Yeah, muso, and then he writes these books, these amazing books. Yeah, Willie Vlautin, what a man. Yeah. Yeah. Wow. That is a really interesting choice, and I'm glad you've put it on the pile. Have you any others leading us into Honeybee? Give us one more, Craig, Sylvie. This is a great list.
I'll give you one more, and there's some honourable mentions. My one more is, again, probably a bit of an obscure choice, but I love this book. It is devastating. It is raw. It's heartbreaking.
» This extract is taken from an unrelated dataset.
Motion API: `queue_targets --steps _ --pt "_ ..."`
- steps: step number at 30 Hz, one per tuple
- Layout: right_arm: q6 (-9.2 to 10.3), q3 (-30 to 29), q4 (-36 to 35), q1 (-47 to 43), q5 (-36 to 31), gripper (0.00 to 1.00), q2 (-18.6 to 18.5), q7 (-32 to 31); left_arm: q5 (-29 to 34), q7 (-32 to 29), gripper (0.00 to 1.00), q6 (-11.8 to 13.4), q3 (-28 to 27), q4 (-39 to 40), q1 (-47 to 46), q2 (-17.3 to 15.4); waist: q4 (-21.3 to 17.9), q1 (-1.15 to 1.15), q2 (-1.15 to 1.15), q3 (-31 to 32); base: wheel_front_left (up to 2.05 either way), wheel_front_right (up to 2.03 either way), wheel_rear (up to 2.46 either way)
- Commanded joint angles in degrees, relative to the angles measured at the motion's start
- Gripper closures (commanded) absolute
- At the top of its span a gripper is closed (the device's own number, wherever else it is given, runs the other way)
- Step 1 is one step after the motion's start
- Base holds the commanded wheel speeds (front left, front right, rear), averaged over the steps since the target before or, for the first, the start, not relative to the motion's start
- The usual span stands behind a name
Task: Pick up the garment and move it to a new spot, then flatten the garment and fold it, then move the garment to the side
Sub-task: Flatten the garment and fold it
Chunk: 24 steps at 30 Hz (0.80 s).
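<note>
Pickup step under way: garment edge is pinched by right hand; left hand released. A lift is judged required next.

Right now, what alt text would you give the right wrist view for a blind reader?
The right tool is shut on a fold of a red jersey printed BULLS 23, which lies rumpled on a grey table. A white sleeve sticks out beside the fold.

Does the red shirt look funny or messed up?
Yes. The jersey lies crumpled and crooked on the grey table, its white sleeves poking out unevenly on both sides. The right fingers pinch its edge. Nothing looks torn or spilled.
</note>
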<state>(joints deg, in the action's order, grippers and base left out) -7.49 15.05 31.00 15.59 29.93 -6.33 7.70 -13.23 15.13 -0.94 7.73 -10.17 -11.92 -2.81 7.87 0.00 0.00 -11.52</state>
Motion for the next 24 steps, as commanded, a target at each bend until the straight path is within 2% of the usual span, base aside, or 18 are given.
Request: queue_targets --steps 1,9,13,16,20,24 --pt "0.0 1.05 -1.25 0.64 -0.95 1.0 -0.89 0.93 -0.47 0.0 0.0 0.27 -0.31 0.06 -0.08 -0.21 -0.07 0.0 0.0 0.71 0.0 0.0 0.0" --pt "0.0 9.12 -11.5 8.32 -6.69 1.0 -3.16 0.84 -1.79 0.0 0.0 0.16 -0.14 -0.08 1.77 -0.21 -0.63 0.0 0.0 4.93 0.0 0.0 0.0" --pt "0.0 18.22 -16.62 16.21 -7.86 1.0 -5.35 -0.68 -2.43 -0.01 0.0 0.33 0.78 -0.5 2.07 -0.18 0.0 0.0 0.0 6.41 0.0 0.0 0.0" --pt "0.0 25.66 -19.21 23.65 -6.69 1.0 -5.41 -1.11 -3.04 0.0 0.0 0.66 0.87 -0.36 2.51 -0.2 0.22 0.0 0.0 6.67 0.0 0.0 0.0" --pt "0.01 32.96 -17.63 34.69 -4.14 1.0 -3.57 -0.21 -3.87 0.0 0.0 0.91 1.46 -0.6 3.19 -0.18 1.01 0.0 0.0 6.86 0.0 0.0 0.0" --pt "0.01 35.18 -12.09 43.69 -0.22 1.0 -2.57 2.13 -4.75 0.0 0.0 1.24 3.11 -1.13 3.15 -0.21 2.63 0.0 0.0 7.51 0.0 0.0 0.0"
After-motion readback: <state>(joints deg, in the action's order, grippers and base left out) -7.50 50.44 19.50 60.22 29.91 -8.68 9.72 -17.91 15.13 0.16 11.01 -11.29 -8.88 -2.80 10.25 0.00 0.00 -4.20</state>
and it's beautifully told it's a book called happy baby by an author called stephen elliott uh who wrote a little bit for mcsweeney's in the states um but this is published through mccadam cage i think so it was a small it was quite a small run but it's the story of of a boy in the us who whose parents sort of deserted him and he's been locked into group homes and and so forth but it's told in reverse the
It was actually edited by Dave Eggers, this book, and I think it was his determination that the book would be better told in reverse.